The frontend is a Next.js 16 application using the App Router, built with React 19, Tailwind CSS 4, and Zustand 5 for state management. It is exported as static HTML (no Node.js server at runtime) and served directly by Tauri's webview.

Key technologies:

  • Zustand 5 — Lightweight state management with 12+ stores for different concerns
  • Monaco Editor — Full VS Code editor experience for viewing and editing files
  • xterm.js — Terminal emulation with PTY support for interactive shell sessions
  • Shiki — Syntax highlighting for code blocks in conversations
  • Radix UI / shadcn/ui — Accessible component primitives with the New York style variant
  • Plate.js — Rich text editor capabilities
  • react-virtuoso — Virtual scrolling for large message lists

The frontend communicates with the Go backend via HTTP REST for data operations and WebSocket for real-time streaming. It communicates with the Tauri shell via IPC commands for native capabilities like file dialogs, clipboard, and notifications.

The Go Backend Layer

The backend is a Go server built with the chi/v5 HTTP router. It runs as a sidecar process spawned by Tauri and listens on localhost (port 9876, with fallback to 9877-9899 if the port is busy).

Responsibilities:

  • REST API — Full CRUD for workspaces, sessions, conversations, messages, and settings
  • WebSocket Hub — Broadcasting real-time events to all connected frontend clients
  • Agent Management — Spawning, monitoring, and communicating with agent-runner processes
  • Git Operations — Worktree creation/deletion, branch management, diff computation
  • GitHub Integration — OAuth, PR creation, CI/CD status, issue tracking
  • Linear Integration — OAuth, issue tracking, branch creation from issues
  • SQLite Persistence — All data stored in a local SQLite database with WAL mode

The backend uses gorilla/websocket for WebSocket connections and modernc.org/sqlite for the database (a pure-Go SQLite implementation that requires no CGo).

The Agent Runner Layer

The agent runner is a Node.js TypeScript process that wraps the Anthropic Claude Agent SDK. The Go backend spawns one agent-runner process per active conversation. The two communicate via JSON lines over stdin/stdout — the backend sends user messages and control commands on stdin, and the agent runner emits streaming events on stdout.

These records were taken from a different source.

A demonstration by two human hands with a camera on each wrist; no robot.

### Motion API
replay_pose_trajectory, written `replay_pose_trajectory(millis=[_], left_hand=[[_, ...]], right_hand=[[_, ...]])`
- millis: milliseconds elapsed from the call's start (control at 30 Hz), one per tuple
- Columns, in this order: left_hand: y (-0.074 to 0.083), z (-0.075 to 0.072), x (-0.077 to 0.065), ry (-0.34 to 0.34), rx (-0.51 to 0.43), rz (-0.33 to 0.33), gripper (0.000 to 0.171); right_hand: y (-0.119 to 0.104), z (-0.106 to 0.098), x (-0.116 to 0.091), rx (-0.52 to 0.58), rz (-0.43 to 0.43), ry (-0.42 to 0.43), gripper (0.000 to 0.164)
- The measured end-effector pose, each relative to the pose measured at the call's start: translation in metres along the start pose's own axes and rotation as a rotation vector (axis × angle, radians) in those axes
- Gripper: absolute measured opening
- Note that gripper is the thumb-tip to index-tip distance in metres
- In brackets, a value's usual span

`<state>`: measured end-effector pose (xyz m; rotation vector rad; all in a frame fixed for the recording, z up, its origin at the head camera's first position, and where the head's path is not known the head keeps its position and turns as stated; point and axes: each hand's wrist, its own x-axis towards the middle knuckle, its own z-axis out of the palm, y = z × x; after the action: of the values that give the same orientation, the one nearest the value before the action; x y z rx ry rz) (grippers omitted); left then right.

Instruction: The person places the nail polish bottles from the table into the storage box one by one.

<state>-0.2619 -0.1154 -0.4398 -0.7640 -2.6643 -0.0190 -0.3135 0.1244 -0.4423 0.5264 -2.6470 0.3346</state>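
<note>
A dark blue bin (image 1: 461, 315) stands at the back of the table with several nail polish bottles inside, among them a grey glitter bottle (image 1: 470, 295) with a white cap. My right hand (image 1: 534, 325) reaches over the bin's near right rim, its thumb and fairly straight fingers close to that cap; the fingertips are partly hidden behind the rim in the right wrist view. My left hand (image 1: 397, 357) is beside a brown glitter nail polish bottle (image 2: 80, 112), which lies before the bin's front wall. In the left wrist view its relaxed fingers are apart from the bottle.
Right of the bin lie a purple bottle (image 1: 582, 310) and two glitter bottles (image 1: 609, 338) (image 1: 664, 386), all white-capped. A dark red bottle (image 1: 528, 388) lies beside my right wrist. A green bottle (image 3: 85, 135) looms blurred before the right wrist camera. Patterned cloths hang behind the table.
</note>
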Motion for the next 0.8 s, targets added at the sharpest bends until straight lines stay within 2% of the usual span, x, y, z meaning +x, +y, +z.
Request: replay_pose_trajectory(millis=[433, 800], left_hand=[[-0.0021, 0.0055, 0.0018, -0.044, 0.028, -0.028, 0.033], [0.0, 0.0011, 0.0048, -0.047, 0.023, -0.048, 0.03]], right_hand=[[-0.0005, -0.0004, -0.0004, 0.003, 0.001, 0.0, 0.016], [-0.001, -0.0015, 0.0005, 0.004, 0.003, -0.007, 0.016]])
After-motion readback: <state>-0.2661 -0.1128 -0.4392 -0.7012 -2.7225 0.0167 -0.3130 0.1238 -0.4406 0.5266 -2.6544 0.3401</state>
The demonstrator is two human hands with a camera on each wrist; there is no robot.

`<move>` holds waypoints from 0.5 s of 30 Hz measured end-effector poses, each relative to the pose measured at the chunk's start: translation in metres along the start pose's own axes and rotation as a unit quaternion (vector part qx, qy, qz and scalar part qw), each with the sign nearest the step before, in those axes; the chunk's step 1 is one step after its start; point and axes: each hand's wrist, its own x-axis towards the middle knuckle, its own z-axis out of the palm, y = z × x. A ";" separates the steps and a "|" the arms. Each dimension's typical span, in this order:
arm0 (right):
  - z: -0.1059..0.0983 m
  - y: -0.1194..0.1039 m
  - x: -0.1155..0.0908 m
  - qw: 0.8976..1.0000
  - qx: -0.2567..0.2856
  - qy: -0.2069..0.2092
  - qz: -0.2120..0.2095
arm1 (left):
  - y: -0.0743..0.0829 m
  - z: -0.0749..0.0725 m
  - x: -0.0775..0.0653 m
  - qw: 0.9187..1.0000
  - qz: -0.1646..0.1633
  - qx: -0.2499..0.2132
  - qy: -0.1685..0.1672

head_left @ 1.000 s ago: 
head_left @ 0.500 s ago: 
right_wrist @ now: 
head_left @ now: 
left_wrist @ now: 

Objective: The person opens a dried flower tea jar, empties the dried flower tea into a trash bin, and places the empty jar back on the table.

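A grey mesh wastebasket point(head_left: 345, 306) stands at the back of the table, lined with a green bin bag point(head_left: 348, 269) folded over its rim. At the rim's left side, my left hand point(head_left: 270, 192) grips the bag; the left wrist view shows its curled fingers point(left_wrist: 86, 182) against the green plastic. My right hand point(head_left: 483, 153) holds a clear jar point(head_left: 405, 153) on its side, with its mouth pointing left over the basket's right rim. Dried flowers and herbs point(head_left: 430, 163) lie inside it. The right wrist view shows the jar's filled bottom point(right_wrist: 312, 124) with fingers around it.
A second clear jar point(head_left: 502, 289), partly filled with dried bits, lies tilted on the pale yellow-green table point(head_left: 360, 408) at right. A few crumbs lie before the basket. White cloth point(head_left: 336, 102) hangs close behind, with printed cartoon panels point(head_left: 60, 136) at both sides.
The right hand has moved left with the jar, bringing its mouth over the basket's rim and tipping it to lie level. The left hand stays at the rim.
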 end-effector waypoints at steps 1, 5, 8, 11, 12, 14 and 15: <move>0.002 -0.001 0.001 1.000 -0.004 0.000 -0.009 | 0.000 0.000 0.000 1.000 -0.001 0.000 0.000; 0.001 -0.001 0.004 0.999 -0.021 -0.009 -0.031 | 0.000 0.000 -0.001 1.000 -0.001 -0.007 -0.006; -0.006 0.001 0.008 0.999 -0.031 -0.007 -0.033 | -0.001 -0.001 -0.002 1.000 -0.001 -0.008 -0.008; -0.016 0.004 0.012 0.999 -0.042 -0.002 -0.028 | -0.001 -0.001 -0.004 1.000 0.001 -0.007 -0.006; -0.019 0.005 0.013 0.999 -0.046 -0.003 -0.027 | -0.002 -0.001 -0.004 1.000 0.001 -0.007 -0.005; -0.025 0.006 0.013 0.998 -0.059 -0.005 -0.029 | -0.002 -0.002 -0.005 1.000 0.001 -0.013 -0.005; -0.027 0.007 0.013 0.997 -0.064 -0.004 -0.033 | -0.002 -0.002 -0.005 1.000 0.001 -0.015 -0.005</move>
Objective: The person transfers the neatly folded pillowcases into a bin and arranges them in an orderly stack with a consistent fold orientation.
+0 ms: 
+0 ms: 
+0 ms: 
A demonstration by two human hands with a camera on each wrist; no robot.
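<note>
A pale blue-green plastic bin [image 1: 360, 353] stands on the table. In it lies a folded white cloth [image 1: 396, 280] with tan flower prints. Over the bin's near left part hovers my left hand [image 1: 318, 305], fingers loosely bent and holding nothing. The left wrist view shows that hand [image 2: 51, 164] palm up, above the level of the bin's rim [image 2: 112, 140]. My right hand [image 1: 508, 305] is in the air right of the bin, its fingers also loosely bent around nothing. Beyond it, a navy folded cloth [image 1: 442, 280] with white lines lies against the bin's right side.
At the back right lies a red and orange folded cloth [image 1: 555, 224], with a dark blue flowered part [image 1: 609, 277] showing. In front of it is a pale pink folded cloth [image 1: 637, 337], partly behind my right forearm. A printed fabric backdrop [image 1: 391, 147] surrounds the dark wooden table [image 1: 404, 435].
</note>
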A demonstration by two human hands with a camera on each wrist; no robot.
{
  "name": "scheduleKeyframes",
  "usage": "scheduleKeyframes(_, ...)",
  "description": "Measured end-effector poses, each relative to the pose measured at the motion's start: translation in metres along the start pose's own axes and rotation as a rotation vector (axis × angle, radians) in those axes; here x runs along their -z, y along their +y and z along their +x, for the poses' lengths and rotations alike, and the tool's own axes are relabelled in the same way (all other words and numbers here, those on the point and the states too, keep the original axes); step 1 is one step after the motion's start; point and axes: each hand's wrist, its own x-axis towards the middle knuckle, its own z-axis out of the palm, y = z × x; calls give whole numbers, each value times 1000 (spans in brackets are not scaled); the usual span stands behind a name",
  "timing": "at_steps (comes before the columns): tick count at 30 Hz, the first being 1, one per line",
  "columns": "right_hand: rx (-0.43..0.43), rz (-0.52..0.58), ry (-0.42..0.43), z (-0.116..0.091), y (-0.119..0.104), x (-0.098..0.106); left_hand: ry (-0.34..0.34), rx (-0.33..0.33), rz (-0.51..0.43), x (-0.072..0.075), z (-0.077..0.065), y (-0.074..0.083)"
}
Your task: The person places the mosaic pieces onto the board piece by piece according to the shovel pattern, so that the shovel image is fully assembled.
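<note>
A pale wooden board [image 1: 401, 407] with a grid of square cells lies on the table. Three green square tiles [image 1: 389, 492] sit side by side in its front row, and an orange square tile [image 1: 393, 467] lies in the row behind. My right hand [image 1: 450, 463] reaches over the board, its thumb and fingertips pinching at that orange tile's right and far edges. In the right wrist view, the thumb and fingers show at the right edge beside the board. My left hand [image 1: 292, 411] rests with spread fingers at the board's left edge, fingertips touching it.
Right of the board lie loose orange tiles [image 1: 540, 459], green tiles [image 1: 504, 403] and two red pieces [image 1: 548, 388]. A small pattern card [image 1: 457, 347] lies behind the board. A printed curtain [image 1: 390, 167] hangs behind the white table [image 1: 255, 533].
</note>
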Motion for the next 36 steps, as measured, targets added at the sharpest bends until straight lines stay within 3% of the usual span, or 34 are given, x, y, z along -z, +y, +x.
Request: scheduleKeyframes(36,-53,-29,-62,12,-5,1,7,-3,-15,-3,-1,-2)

The agent runner uses a persistent multi-turn architecture: a single query() call to the SDK lasts for the entire session. An async generator yields user messages across turns, so there's no subprocess restart between messages. This means MCP connections stay alive, session state persists naturally, and there's no need for --resume between turns.

The Tauri Desktop Shell Layer

Tauri 2 (Rust) provides the native desktop wrapper. It transforms the static Next.js output into a native macOS/Windows/Linux application with:

  • Window management — Native titlebar, traffic light positioning, window state persistence
  • File watcher — Monitors the workspaces directory for external changes
  • Deep links — Handles chatml:// protocol URLs for OAuth callbacks
  • PTY terminal — Pseudo-terminal support for xterm.js integration
  • Stronghold — Encrypted credential storage using Argon2id key derivation
  • Auto-updater — Checks GitHub releases for updates with signature verification
  • Notifications — Native OS notifications for task completion and agent questions
  • Clipboard — Read/write system clipboard
  • Single instance — Prevents multiple app instances

Communication Patterns

Frontend to Backend (HTTP + WebSocket)

The frontend communicates with the Go backend over localhost using two protocols:

HTTP REST — Used for all data operations: fetching workspaces, creating sessions, loading messages, saving files, managing settings. Every request includes a Bearer token generated by Tauri at startup.

WebSocket — Used for real-time streaming of agent events. The frontend opens a single WebSocket connection at ws://localhost:{port}/ws?token={authToken} and receives all events for all conversations. The WebSocket supports automatic reconnection with exponential backoff.

Backend to Agent Runner (stdin/stdout)

The Go backend communicates with each agent-runner process via JSON lines on stdio:

stdin (Backend → Agent): User messages, stop/interrupt signals, model changes, permission mode changes, user question responses, plan approvals, and file rewind requests.

stdout (Agent → Backend): Streaming text, tool execution events, thinking blocks, session lifecycle events, budget tracking, checkpoint creation, and error notifications. Each line is a complete JSON object.

stderr (Agent → Backend): Diagnostic output and SDK debug logs. The last 10 lines are captured in a ring buffer for crash diagnostics.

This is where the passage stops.